Strengths – The sample is likely to be representative of the target population as all type of people has an equal chance of being chosen.
Weakness – Everyone may not be equally chosen. For example, there could be more girls chosen randomly than boys.
Data & Data Analysis
Quantitative Data: data in numerical format.
Strengths: objective measure, very reliable, data can be analysed using statistical methods and, data is easy to compare.
Weaknesses: limits responses of participants, so data may not be very valid.
Qualitative Data: data written in a non-numerical format that often expresses a quality or opinion.
Strengths: highly valid, unrequested, but important data is incurred.
Weaknesses: data interpretation may be subjective. Not representative, generalisable, or reliable.
Data can be analysed using the measure of central tendency such as the mode, median, and mean, and measures of spread such as the range, and standard deviation.
The measure of central tendency: a mathematical way to find the average score from a data set using the mode, median, and mean.
The measure of spread: a mathematical way to describe the variation within a data set.
Standard Deviation: the average difference between each score in the data set and the mean.
T-test: a statistical test used to determine any significant difference between the mean scores of 2 groups.
Graphs such as bar charts, histograms, scatter graphs, and normal distribution curves can be used to provide a visual illustration of the data.
For human participants:
- Informed consent: The aim should be told to the participants before the study. If the aim needs to be hidden to protect the validity of the finding, then sufficient data about the study should be given to participants for them to decide whether they want to participate or not.
- Protection (physical and physiological)
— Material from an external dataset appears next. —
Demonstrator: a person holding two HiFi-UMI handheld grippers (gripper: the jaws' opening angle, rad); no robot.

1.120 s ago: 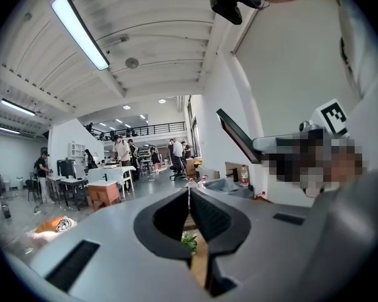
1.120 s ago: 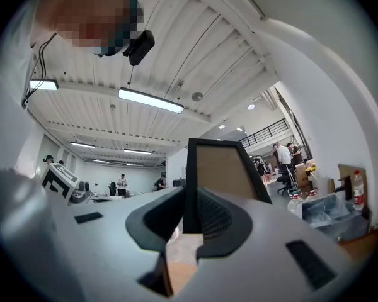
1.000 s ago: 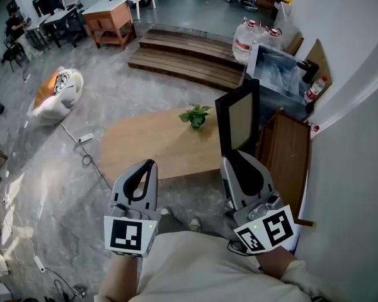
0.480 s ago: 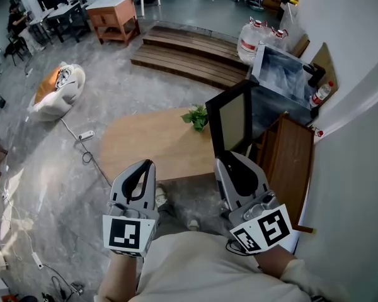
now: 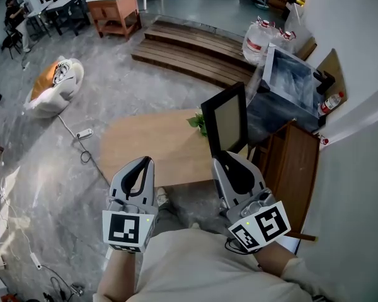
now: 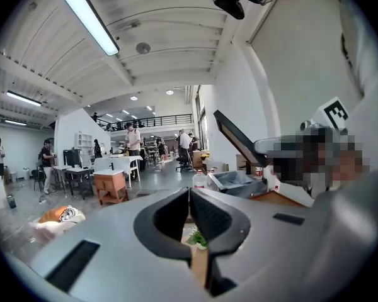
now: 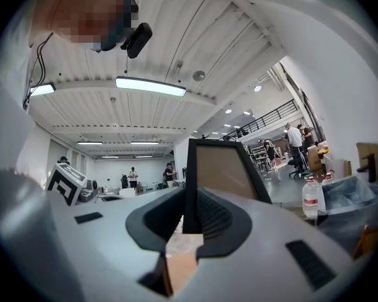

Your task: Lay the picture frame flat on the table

- Right to withdraw: they should be informed that they can withdraw at any point.
- Deception: participants should not be deceived during the study however if it’s necessary to do so to protect the findings of the study, then participants need to be debriefed.
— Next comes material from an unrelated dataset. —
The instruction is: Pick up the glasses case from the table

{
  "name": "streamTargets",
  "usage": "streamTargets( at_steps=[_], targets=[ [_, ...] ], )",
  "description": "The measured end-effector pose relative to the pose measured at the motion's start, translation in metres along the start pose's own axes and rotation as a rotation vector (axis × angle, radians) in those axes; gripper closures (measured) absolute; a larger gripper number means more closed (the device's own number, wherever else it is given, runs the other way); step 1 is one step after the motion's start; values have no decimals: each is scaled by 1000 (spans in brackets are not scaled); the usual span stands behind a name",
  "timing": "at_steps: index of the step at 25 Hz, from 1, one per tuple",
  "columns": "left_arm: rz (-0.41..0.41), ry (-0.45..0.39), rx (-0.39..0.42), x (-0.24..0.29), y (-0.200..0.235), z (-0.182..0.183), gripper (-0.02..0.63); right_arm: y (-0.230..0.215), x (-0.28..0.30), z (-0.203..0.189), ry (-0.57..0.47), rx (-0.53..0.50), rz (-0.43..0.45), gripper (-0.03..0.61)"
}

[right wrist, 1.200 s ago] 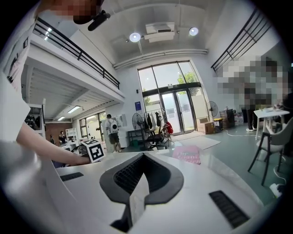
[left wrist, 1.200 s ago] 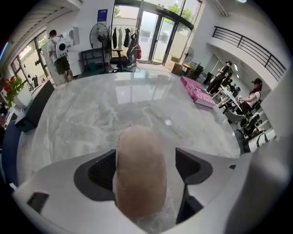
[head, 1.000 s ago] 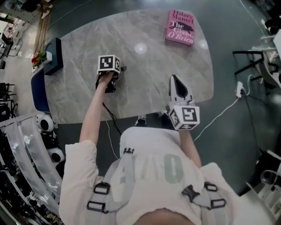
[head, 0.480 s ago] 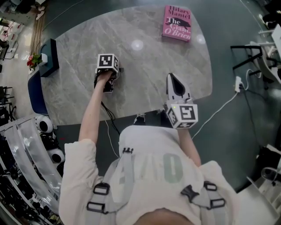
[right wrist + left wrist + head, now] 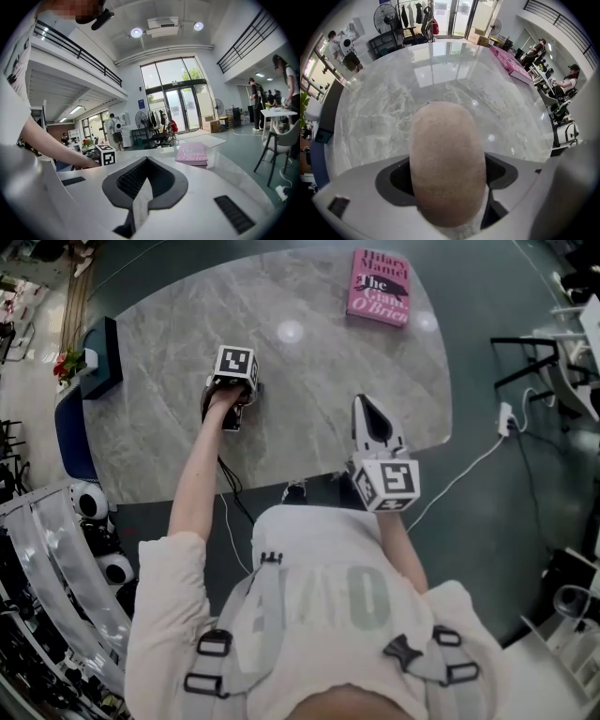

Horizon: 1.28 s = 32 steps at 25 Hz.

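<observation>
A tan, rounded glasses case (image 5: 446, 161) fills the gap between the jaws in the left gripper view, and my left gripper is shut on it. In the head view the left gripper (image 5: 231, 397) sits over the left-middle of the grey marble table (image 5: 309, 381); its marker cube hides the case. My right gripper (image 5: 367, 409) hovers at the table's near edge and points away from me. Its fingers (image 5: 140, 199) are pressed together with nothing between them.
A pink book (image 5: 379, 287) lies at the table's far right. A dark blue box (image 5: 101, 357) sits at the left edge, with a blue chair (image 5: 70, 432) beside it. A white cable (image 5: 469, 474) crosses the floor on the right. People stand in the background.
The left gripper has shifted slightly farther across the table with its cube tilting. The right gripper has barely moved.
</observation>
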State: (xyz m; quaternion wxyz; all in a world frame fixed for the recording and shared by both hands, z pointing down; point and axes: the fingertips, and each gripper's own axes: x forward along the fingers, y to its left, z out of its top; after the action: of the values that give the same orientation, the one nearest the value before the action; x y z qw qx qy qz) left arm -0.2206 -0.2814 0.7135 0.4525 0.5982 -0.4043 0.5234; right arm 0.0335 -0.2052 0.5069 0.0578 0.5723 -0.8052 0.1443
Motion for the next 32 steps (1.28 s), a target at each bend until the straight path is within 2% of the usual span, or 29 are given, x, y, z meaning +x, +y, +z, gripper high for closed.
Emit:
streamTargets(
  at_steps=[14, 21, 26, 32],
  targets=[
    [15, -9, -4, 2, 6, -1, 222, 9, 0, -5, 5, 3, 8, 577],
    [17, -4, 40, -2, 5, -4, 224, 12, 1, 7, -15, -25, 27, 577],
    [64, -131, 55, -21, 10, 6, 225, 20, 4, 23, -45, -52, 62, 577],
    [93, -372, 41, -95, 21, 43, 225, 36, 18, 43, -82, -75, 99, 577]
  ],
)
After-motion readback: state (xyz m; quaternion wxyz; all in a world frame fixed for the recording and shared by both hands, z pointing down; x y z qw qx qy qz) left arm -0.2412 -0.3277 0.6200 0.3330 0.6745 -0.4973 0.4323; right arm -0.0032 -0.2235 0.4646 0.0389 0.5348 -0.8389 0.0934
- Confidentiality: participants’ identities and personal data should be concealed from the general public.
- Privacy: Invasive/private questions should be avoided. Participants should be made aware of their right to ignore the questions they incur during the study.
- Replacement: try to use alternatives such as video recordings instead of animals.
- Species and strain: chosen species/strain should be least likely to suffer pain. Whether they were socially housed or participated in other studies.
- The number of animals: minimum no. of animals required should be used.
- Pain and distress: research causing any form of physical, emotional, or psychological harm should not be conducted.
- Housing: Isolation and crowding can cause animals distress. Caging conditions should depend on the social behaviour of the species. Overcrowding ➔ distress & aggression.
- Rewards, deprivation, and aversive stimuli: Normal drinking and feeding patterns of the animal should be followed. Preferred food should be used as a motivator, rather than deprivation.
- Anaesthesia, analgesia, and euthanasia: During surgery, anaesthesia and analgesia should be used. If the animal suffers lasting pain, it should be euthanised.
- Reliability – the consistency of the outcome.
- Validity – the extent to which the study measures what is intended to study.
- Ecological Validity – the extent to which the results of the study represent real-life behaviour.
- Generalisability – the extent to which the results represent the behaviour of the target population.
- Test-retest: a way to measure the consistency of a test. The test is used twice and if the scores on both tests are similar, then it has good reliability.
- Demand Characteristics – when participants change their behaviour as they derive cues on what is expected of them.
- Inter-rater reliability – the extent to which similar conclusions are produced by two researchers interpreting the same qualitative responses.
- Inter-observer reliability – the extent to which similar observations are produced by two researchers observing the same event.